Use of visual content
As for visual content, two types of images were generally attached to each article of The Independent: (1) images about the event being reported, and (2) a photo album, a group of images between six and 19 and sometimes 30 placed in the middle of the webpage, normally of previous events related to the story being reported or the Syrian conflict in general. In total, 1584 images were attached to the articles that reported on Aleppo, including 1410 images from the photo albums. Of the 1584 images, fewer than 65 were portraits of politicians and military figures. While only eight were of anti-Syrian government fighters, the remaining images were of killed or injured civilians and the destruction of infrastructure in Aleppo.
As for the short clips of video reports, 8978 s or 149.6 min, of short clips were attached to The Independent’s articles. Over 135 min (8100 s or about 90%) of these clips were about the humanitarian crisis in the city. Similar to the images, besides showing scenes of destruction, the video clips contained graphic scenes of killed or injured civilians, such as corpses and graveyards, and injured civilians being treated in a hospital.

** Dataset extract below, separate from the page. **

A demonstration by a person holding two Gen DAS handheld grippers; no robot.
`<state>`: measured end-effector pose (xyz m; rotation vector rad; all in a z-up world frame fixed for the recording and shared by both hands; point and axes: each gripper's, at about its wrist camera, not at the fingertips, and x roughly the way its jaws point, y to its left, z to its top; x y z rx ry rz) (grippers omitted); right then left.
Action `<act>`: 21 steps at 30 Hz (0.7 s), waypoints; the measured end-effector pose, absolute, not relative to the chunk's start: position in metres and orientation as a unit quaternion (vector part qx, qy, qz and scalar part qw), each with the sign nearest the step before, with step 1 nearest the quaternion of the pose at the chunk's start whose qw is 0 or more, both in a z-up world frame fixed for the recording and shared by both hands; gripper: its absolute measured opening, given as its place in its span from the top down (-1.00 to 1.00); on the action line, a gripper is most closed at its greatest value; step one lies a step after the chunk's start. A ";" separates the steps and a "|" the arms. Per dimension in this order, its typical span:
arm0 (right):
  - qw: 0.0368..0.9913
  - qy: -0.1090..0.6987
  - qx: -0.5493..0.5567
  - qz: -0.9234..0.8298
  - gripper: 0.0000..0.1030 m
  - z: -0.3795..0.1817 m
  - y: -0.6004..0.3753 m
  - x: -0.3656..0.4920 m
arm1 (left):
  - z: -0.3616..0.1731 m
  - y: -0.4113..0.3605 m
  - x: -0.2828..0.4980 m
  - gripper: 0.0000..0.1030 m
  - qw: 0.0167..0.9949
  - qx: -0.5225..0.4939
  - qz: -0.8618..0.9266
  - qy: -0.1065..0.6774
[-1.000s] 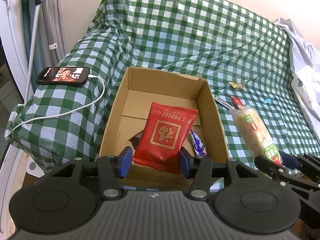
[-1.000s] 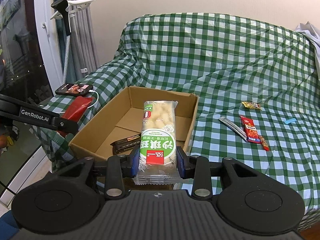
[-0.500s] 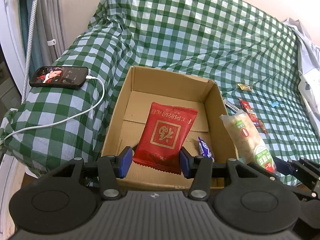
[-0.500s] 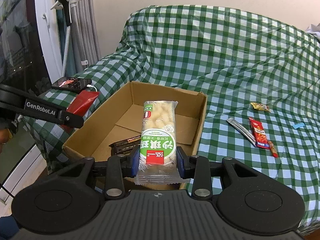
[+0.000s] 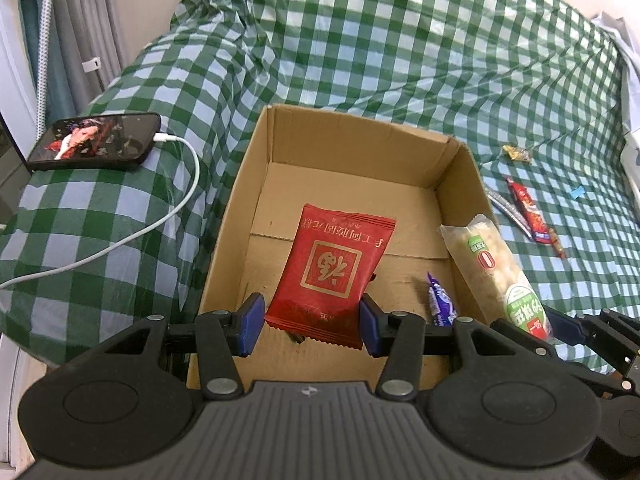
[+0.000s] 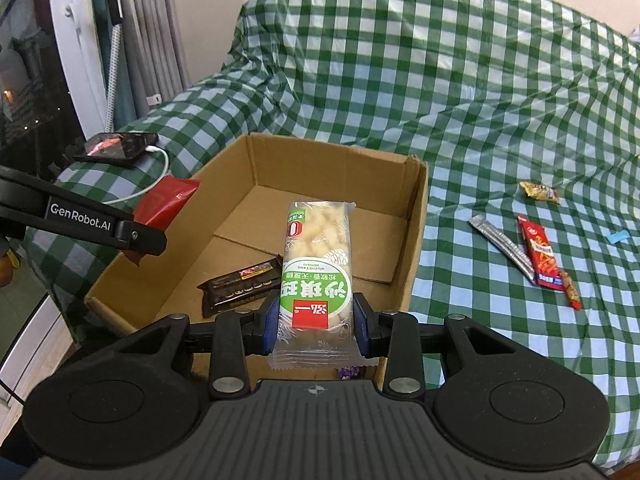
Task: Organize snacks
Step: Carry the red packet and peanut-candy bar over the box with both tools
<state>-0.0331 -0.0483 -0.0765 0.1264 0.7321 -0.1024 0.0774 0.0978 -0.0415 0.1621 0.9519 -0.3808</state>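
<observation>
From the left wrist, the left gripper (image 5: 311,324) is pinching a red packet (image 5: 334,276) over the open cardboard box (image 5: 236,208) — a purple candy (image 5: 440,300) is lying inside. From the right wrist, the right gripper (image 6: 316,322) is clamping a green-labelled snack bar (image 6: 318,268) above the box's near edge — a dark bar (image 6: 240,286) is resting on its floor.

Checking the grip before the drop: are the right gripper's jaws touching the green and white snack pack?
Touching. The right wrist view shows both jaws of the right gripper pressed against the sides of the green and white snack pack.
</observation>
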 end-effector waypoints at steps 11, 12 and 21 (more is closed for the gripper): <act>0.920 0.383 0.072 -0.052 0.26 -0.101 -0.057 0.001 | -0.070 0.084 0.109 -0.07 0.855 0.092 -0.170 0.481; 0.919 0.384 0.072 -0.053 0.26 -0.103 -0.057 0.003 | -0.073 0.083 0.111 -0.07 0.854 0.093 -0.169 0.483; 0.914 0.396 0.072 -0.054 0.26 -0.115 -0.060 0.018 | -0.091 0.077 0.125 -0.07 0.846 0.109 -0.159 0.497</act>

For Al-Raqqa, 397 images, including 343 album images and 1730 s (28.8 min) of video content, were attached to the articles. Most of the images did not depict civilian suffering. Forty of the 54 images attached to the articles about Al-Raqqa were of fighters allied with the US moving in on a pickup vehicle or running towards or from a firelight during the battle. Other mostly random images were of, for instance, IS former leader Abu Bakr Al-Baghdadi, or then the US envoy to fight terrorism, Brett McGurk. Strikingly, of 343 album images, 192 (55.9%) were actually about Aleppo (reporting on the civilian casualty and destruction themes during the military operations in 2016), while 25 images (7.2%) of Al-Raqqa showed Kurdish fighters or civilians celebrating the victory over IS.
Also noted, a photo album that included 13 images of children from different Syrian cities holding a sheet of paper with drawings of Pokemon asking to be saved was attached to 14 news articles reporting on child casualties or other news related to the children in East Aleppo, including one news article that reported on children killed by opposition armed forces shells. A photo album like this, nevertheless, was not attached to any of the 36 articles of Al-Raqqa, even those that reported on child casualties.

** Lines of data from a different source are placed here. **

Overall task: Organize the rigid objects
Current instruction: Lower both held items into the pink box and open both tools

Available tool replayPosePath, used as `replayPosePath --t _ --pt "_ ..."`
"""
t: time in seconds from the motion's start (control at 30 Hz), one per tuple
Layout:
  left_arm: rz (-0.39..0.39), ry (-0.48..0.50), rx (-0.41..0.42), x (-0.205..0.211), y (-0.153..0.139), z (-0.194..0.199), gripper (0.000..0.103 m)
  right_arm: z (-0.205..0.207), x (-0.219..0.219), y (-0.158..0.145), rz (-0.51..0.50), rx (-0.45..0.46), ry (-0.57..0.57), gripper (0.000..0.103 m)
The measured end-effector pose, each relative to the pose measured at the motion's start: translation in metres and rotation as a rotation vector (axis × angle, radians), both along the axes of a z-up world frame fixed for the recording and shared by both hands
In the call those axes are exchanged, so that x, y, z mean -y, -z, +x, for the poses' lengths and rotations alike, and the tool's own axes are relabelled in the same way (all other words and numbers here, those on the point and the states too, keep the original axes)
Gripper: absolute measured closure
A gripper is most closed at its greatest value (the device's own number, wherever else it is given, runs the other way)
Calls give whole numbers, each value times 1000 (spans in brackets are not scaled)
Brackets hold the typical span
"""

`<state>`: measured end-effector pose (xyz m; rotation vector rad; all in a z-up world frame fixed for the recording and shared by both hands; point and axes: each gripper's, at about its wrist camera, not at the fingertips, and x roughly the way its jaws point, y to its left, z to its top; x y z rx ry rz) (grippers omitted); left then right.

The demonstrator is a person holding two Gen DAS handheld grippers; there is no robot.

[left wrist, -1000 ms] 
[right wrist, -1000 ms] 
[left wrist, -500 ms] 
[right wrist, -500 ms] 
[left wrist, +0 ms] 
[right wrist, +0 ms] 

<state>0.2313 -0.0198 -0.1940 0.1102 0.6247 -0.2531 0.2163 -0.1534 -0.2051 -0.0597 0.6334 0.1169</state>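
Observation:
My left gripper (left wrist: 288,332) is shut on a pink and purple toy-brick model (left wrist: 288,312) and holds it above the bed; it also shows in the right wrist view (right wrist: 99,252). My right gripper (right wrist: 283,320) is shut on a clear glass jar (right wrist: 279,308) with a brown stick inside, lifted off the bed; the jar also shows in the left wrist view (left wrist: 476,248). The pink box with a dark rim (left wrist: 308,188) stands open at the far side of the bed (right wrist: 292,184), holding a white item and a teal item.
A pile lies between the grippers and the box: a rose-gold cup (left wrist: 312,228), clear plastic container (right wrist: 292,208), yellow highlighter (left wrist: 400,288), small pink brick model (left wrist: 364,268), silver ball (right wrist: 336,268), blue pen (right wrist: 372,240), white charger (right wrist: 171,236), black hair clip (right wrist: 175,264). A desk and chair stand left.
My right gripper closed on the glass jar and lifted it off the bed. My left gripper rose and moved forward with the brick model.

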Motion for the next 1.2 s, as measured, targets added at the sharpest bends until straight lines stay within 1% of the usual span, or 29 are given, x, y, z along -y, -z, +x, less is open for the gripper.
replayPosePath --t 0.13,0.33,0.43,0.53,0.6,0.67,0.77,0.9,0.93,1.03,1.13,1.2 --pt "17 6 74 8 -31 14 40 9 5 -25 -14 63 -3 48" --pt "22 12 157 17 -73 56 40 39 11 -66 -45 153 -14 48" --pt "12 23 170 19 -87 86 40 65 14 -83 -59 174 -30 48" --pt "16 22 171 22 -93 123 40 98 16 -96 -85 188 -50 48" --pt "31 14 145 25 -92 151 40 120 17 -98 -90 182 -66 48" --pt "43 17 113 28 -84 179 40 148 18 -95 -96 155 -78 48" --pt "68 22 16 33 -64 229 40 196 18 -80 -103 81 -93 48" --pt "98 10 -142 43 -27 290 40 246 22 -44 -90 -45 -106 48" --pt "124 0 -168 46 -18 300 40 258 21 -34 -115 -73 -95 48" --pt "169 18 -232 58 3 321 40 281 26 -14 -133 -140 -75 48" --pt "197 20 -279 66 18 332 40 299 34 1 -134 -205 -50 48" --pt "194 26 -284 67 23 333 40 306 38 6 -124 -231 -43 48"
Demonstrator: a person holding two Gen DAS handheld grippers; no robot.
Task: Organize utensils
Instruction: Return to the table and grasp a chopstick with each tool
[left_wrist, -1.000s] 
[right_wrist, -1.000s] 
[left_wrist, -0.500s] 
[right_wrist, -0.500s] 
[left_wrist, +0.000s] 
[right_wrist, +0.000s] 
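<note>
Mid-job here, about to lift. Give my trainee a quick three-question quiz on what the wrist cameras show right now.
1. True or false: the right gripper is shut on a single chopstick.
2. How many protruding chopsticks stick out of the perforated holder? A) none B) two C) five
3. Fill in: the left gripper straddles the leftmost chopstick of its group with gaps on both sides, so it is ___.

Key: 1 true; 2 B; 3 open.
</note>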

The video clips attached to the articles in the coverage of Al-Raqqa showed small parts of the military operations and documented one aspect of the civilians’ lives, specifically women burning their Abayas or Burqas and men shaving their beards as they arrived in areas controlled by the Kurdish militias. These clips reinforced the ‘liberation’ aspect of the military operations. While some scenes of destruction appeared in the background, there was very little information about civilian casualties and the destruction of civilian infrastructure caused by US forces.
The NYT’s coverage of the two battles
Of the 173 days over which the battle of Aleppo took place, The NYT published articles about the battle on 103 days (59.5%). To compare the coverage until 5 December 2016, The NYT published articles about Aleppo on 85 days out of 147 days (57.8%) and 26 days (17.6%) on Al-Raqqa. The main two sources in The NYT’s coverage of Aleppo were local NGOs and anti-Syrian government media groups, or ‘activists’, which together were cited a total of 148 times (33.1%). The coverage relied on these sources for on-the-ground reporting, particularly to report on civilian casualties and the destruction of civilian infrastructure. In contrast, the coverage of Al-Raqqa relied predominantly on US sources and ‘experts’ (mainly US), who were quoted a total of 64 times (45.3%).
Moreover, local sources were given less attention in the coverage of Al-Raqqa compared with Aleppo. Organisations such as the SOHR and Raqqa Are Being Slaughtered Silently, which in particular reported on civilian casualties of the US military operations, were only cited 11 times (7.8%) in the coverage of Al-Raqqa. In contrast, local NGOs, ‘activists’, and opposition fighters who adopted an anti-Syria and anti-Russia narrative were quoted 176 times (28.1%) in the coverage of Aleppo. In numbers, sources that opposed the Syrian-Russian forces in Aleppo were given more than three times more coverage than those that opposed the US forces in Al-Raqqa.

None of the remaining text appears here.